Return every line of the data below word for word, including the punctuation.

» **Provided material**
* * *

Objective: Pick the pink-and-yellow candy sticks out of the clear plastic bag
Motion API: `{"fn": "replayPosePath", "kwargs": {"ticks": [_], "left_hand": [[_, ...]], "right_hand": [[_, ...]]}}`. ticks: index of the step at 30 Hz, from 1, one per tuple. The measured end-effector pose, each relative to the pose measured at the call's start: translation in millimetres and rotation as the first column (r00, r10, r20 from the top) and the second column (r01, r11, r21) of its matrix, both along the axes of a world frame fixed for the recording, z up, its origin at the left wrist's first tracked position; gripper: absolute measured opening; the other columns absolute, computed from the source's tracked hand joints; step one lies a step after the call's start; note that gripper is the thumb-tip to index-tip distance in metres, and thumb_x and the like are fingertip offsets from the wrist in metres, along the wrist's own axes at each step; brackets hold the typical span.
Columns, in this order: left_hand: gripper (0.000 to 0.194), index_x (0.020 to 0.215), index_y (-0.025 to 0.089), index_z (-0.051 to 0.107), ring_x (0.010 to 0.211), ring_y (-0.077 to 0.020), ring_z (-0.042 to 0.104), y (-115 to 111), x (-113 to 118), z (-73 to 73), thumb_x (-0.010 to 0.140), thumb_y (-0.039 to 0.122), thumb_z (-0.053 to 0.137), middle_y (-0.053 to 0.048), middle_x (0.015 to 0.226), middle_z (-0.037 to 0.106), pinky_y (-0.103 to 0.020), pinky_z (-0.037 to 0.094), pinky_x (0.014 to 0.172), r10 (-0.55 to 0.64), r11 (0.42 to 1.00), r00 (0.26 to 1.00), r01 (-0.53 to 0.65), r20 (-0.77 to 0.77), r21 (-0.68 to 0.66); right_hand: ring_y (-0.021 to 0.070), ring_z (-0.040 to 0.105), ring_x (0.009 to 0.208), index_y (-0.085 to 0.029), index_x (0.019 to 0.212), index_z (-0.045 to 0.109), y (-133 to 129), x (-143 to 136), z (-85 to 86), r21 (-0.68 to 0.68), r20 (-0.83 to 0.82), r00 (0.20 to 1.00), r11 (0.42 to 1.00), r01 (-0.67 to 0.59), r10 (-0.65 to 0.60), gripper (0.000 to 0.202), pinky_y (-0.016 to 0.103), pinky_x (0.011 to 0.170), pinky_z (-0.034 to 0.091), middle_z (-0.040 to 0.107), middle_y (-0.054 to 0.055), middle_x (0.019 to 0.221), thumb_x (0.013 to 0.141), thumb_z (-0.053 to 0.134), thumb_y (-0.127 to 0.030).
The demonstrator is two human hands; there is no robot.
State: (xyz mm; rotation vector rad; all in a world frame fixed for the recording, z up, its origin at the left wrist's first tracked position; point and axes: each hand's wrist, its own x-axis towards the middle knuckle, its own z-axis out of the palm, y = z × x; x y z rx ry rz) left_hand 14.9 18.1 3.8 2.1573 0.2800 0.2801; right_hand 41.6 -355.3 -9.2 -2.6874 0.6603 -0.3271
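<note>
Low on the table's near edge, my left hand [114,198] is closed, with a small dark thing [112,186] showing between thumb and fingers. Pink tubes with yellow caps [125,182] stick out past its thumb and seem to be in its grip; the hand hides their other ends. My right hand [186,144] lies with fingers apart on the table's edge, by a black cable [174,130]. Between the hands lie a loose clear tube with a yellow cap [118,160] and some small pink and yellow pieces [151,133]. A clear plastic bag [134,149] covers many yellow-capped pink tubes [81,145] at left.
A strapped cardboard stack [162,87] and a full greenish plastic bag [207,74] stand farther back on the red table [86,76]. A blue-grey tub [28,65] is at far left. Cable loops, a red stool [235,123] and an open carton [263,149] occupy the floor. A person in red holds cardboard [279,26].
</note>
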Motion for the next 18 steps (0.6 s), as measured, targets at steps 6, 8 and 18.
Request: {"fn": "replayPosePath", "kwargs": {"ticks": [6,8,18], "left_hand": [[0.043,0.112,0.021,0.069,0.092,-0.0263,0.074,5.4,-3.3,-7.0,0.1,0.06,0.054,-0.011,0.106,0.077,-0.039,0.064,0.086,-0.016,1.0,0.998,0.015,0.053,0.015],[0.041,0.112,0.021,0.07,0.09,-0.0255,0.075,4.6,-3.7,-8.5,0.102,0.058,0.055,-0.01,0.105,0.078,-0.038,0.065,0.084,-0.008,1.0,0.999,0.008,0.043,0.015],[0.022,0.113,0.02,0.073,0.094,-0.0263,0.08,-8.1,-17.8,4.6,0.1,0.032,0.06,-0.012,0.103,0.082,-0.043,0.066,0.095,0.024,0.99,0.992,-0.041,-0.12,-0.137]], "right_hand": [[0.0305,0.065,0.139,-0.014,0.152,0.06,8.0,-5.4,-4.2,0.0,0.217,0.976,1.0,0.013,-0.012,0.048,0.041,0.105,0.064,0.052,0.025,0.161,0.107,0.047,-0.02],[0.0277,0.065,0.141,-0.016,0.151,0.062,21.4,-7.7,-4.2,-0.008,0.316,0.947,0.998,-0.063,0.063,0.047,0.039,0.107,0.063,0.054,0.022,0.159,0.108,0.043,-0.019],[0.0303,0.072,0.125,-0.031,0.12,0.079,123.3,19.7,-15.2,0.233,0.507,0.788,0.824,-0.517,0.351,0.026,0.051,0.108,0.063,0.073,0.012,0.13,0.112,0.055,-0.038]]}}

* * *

» **Output**
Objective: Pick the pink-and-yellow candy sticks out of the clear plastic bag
Motion API: `{"fn": "replayPosePath", "kwargs": {"ticks": [_], "left_hand": [[_, ...]], "right_hand": [[_, ...]]}}`. ticks: index of the step at 30 Hz, from 1, one per tuple. The measured end-effector pose, each relative to the pose measured at the call's start: translation in millimetres and rotation as the first column (r00, r10, r20 from the top) and the second column (r01, r11, r21) of its matrix, both along the axes of a world frame fixed for the recording, z up, its origin at the left wrist's first tracked position; gripper: absolute measured opening; the other columns absolute, computed from the source's tracked hand joints; step one lies a step after the call's start; note that gripper is the thumb-tip to index-tip distance in metres, and thumb_x and the like are fingertip offsets from the wrist in metres, along the wrist's own axes at each step; brackets hold the typical span.
Columns, in this order: left_hand: gripper (0.000 to 0.194), index_x (0.020 to 0.215), index_y (-0.025 to 0.089), index_z (-0.051 to 0.107), ring_x (0.010 to 0.211), ring_y (-0.077 to 0.020), ring_z (-0.042 to 0.104), y (-115 to 111), x (-113 to 118), z (-73 to 73), thumb_x (-0.010 to 0.140), thumb_y (-0.039 to 0.122), thumb_z (-0.053 to 0.137), middle_y (-0.053 to 0.048), middle_x (0.015 to 0.226), middle_z (-0.037 to 0.106), pinky_y (-0.103 to 0.020), pinky_z (-0.037 to 0.094), pinky_x (0.014 to 0.172), r10 (-0.55 to 0.64), r11 (0.42 to 1.00), r00 (0.26 to 1.00), r01 (-0.53 to 0.65), r20 (-0.77 to 0.77), r21 (-0.68 to 0.66); right_hand: ring_y (-0.021 to 0.070), ring_z (-0.040 to 0.105), ring_x (0.009 to 0.208), index_y (-0.085 to 0.029), index_x (0.019 to 0.212), index_z (-0.045 to 0.109), y (-133 to 129), x (-143 to 136), z (-85 to 86), r21 (-0.68 to 0.68), r20 (-0.83 to 0.82), r00 (0.20 to 1.00), r11 (0.42 to 1.00), r01 (-0.67 to 0.59), r10 (-0.65 to 0.60), gripper (0.000 to 0.202), pinky_y (-0.016 to 0.103), pinky_x (0.011 to 0.170), pinky_z (-0.034 to 0.091), middle_z (-0.040 to 0.107), middle_y (-0.054 to 0.055), middle_x (0.019 to 0.221), thumb_x (0.013 to 0.141), thumb_z (-0.053 to 0.134), thumb_y (-0.127 to 0.030).
The demonstrator is two human hands; there is no robot.
State: (xyz mm; rotation vector rad; all in a world frame fixed for the recording, z up, its origin at the left wrist's first tracked position; point and axes: each hand's wrist, its own x-axis towards the middle knuckle, its own z-axis out of the palm, y = z × x; x y z rx ry rz) left_hand 14.9 18.1 3.8 2.1573 0.2800 0.2801; right_hand 41.6 -355.3 -9.2 -2.6874 0.6603 -0.3271
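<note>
Low on the table's near edge, my left hand [114,198] is closed, with a small dark thing [112,186] showing between thumb and fingers. Pink tubes with yellow caps [125,182] stick out past its thumb and seem to be in its grip; the hand hides their other ends. My right hand [186,144] lies with fingers apart on the table's edge, by a black cable [174,130]. Between the hands lie a loose clear tube with a yellow cap [118,160] and some small pink and yellow pieces [151,133]. A clear plastic bag [134,149] covers many yellow-capped pink tubes [81,145] at left.
A strapped cardboard stack [162,87] and a full greenish plastic bag [207,74] stand farther back on the red table [86,76]. A blue-grey tub [28,65] is at far left. Cable loops, a red stool [235,123] and an open carton [263,149] occupy the floor. A person in red holds cardboard [279,26].
</note>
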Motion for the next 18 steps (0.6 s), as measured, targets at steps 6, 8 and 18.
Request: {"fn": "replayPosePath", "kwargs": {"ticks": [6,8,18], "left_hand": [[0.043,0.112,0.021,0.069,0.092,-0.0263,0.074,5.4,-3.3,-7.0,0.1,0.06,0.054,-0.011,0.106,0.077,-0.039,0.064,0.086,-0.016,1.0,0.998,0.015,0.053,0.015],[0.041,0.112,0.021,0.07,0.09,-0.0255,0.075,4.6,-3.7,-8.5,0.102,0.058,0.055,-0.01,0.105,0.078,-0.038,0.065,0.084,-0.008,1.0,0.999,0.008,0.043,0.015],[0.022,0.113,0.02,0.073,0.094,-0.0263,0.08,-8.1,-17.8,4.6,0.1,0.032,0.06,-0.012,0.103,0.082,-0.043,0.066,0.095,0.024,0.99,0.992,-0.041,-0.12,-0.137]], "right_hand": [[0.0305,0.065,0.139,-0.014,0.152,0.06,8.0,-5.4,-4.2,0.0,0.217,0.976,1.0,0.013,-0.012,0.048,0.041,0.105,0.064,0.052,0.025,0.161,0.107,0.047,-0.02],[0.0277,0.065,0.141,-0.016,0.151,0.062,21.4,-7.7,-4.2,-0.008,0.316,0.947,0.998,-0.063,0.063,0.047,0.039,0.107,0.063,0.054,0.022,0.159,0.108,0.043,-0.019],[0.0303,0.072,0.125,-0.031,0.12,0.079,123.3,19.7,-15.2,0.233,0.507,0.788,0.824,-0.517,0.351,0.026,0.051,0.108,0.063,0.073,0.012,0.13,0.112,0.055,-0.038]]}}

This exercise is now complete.